Ces accusations ont été vivement contestées par Mario Andrésol lors d’une entrevue exclusive accordée ce lundi à la radio Scoop FM. Le secrétaire d’État a qualifié ces déclarations d’« infondées » et de « politiquement motivées », estimant qu’elles s’inscrivent dans une logique de manipulation de l’opinion publique et de discrédit des institutions de sécurité du pays.
Selon Mario Andrésol, ces propos viseraient à instrumentaliser l’institution policière dans un contexte national déjà marqué par une insécurité chronique et une profonde crise de confiance entre la population et les autorités. Il affirme n’entretenir aucun lien direct ou indirect avec Jimmy Chérisier ou toute autre figure associée aux groupes armés opérant sur le territoire.

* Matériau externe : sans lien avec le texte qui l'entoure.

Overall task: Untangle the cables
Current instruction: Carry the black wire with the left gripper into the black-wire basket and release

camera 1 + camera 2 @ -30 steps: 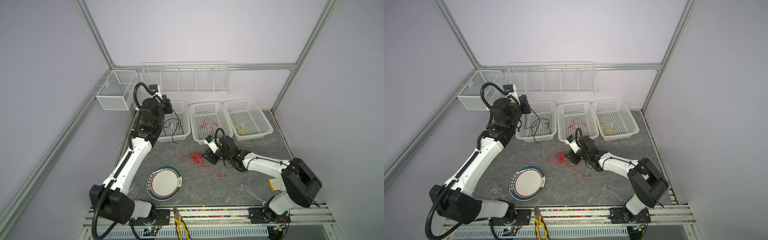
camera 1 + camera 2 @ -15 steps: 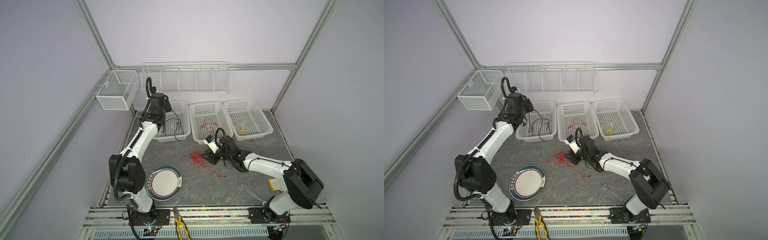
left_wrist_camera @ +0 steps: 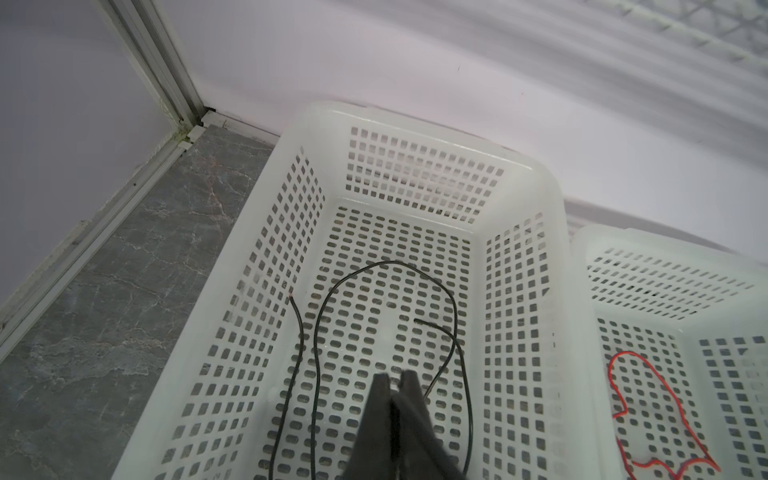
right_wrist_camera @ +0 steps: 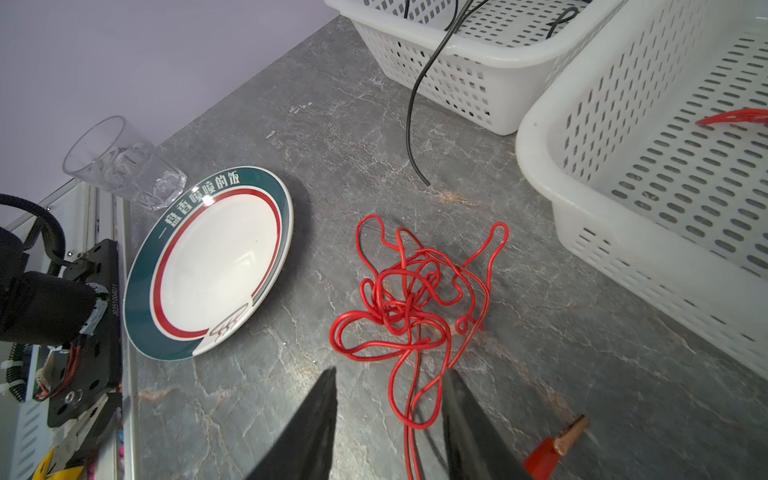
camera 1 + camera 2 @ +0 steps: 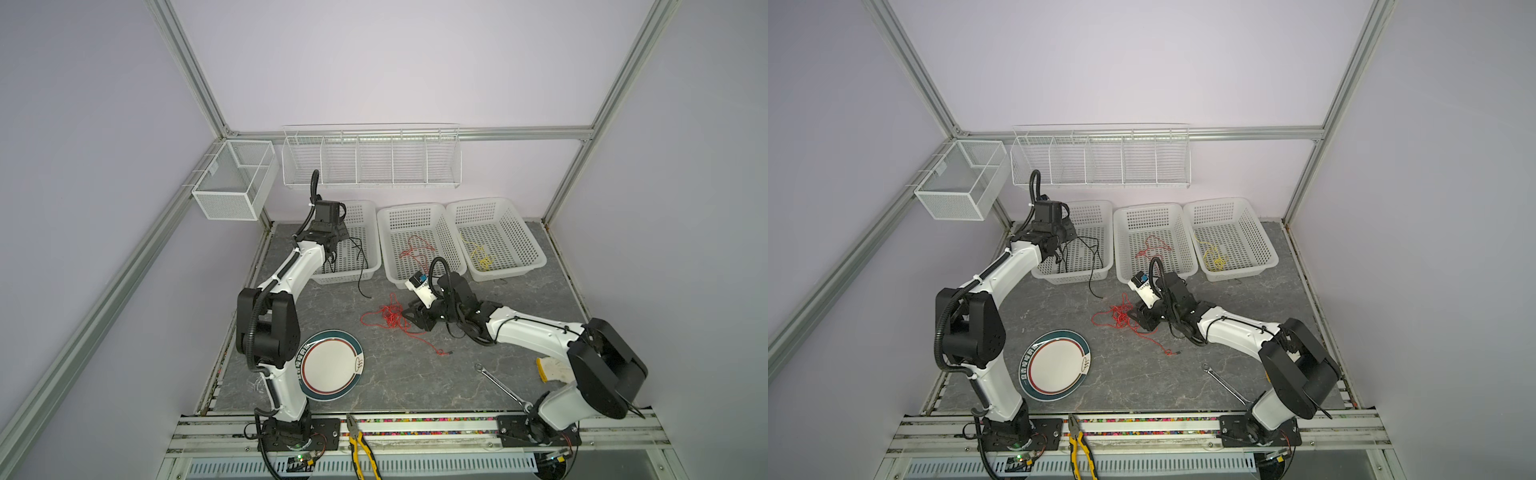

Le secrétaire d’État à la Sécurité publique soutient que de telles accusations, lorsqu’elles ne reposent sur aucun élément vérifiable, risquent de fragiliser davantage les efforts engagés pour rétablir l’ordre et la sécurité. Il appelle les acteurs de la société civile et les personnalités publiques à faire preuve de responsabilité dans leurs prises de parole, surtout sur des sujets aussi sensibles.
De son côté, Pierre Espérance, directeur exécutif du Réseau national de défense des droits humains (RNDDH), n’a pas encore réagi publiquement aux déclarations de Mario Andrésol diffusées sur Scoop FM. Les accusations qu’il a formulées ont toutefois suscité de nombreuses réactions sur les réseaux sociaux et dans les milieux politiques, illustrant le climat de fortes tensions qui entoure la question de la gouvernance sécuritaire en Haïti.
Dans un pays confronté à l’emprise croissante des groupes armés, ce nouvel échange public met en lumière les fractures persistantes entre autorités étatiques, organisations de défense des droits humains et opinion publique, alors que la population continue de réclamer des réponses concrètes face à l’insécurité.